Doncic and Kyrie Irving have consistently found quality midrange shots when given room by Gobert. In a drastic attempt to stop the bleeding, the Timberwolves took their four-time defensive player of the year off the court for stretches of crunchtime in Game 2.
Of course, Doncic delighted in ending Gobert’s tough night in cutthroat fashion, luring him out to the perimeter with help from a Lively screen. Mavericks Coach Jason Kidd said he had empowered Doncic to decide whether to take the potential game-winning three or to try to force overtime with a two-point shot.

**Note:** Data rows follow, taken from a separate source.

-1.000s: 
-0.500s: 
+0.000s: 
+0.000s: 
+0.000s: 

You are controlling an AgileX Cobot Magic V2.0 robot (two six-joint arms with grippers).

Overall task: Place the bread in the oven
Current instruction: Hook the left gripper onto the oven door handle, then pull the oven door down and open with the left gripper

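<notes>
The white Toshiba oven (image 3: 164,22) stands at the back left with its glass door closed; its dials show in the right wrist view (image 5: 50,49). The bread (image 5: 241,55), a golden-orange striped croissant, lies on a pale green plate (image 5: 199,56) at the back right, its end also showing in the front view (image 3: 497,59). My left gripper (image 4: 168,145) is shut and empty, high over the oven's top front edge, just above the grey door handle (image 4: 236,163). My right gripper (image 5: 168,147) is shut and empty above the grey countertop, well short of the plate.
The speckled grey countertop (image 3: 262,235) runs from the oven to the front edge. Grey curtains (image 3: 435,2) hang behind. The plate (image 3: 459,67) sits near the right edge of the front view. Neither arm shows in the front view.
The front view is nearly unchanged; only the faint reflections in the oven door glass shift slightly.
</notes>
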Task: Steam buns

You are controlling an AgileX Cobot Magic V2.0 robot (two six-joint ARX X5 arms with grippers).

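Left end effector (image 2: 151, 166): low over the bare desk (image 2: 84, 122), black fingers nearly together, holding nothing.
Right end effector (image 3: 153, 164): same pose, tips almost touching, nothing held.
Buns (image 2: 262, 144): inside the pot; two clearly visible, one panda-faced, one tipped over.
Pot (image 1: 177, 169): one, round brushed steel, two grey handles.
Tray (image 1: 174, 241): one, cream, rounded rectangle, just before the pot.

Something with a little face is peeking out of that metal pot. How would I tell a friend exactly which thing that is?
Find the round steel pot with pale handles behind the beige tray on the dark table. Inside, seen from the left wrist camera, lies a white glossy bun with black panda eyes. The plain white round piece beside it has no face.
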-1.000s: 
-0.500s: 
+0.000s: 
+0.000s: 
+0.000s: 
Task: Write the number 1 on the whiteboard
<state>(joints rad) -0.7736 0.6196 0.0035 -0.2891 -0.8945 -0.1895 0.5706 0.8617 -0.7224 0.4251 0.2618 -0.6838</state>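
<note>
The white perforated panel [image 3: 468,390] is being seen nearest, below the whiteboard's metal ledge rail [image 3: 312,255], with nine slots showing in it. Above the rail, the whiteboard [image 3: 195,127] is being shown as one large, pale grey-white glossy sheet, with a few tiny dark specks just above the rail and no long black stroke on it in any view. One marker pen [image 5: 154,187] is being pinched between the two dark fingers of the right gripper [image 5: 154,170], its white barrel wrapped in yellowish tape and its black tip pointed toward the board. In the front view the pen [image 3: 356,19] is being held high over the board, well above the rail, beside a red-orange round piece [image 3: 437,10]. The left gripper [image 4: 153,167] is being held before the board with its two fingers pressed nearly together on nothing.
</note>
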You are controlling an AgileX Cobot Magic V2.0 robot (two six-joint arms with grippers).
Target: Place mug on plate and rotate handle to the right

Following a pair of quick crossover dribbles to get Gobert off balance, Doncic used a third to feint to his left and force the 7-foot-1 center to overcommit by the arc. Smelling blood, Doncic then ripped the ball between his legs from left to right, causing an off-balance Gobert to stumble toward the paint.
Though he stayed on his feet, Gobert couldn’t recover in time to stop Doncic’s three-pointer from just behind the line. Finch said he had hoped to guard Doncic tightly on the perimeter to discourage him from taking a potential go-ahead three-pointer.
“We switched on the pick and roll,” Gobert said. “I was in [isolation] on Luka, and he hit a big-time shot. I let my team down on the last play. They believed in me to get a stop, and he scored a three.”
The sequence reflected as poorly on Minnesota’s coaches as it did on Gobert. The Timberwolves didn’t learn their lesson after single-covering Doncic at the end of Game 1, and the best player remaining in these playoffs made it look easy as he burned them again.
Now, the wobbly Timberwolves are left to wonder whether they can recapture the magic of their second-round dethroning of the Denver Nuggets. Their stars need to step forward and muster an immediate response, otherwise Doncic’s Game 2 winner will be remembered as the series-deciding kill shot.
“We wanted to get [Doncic] space and let him do what he does,” Kidd said. “He loves that stage. He doesn’t run from it.”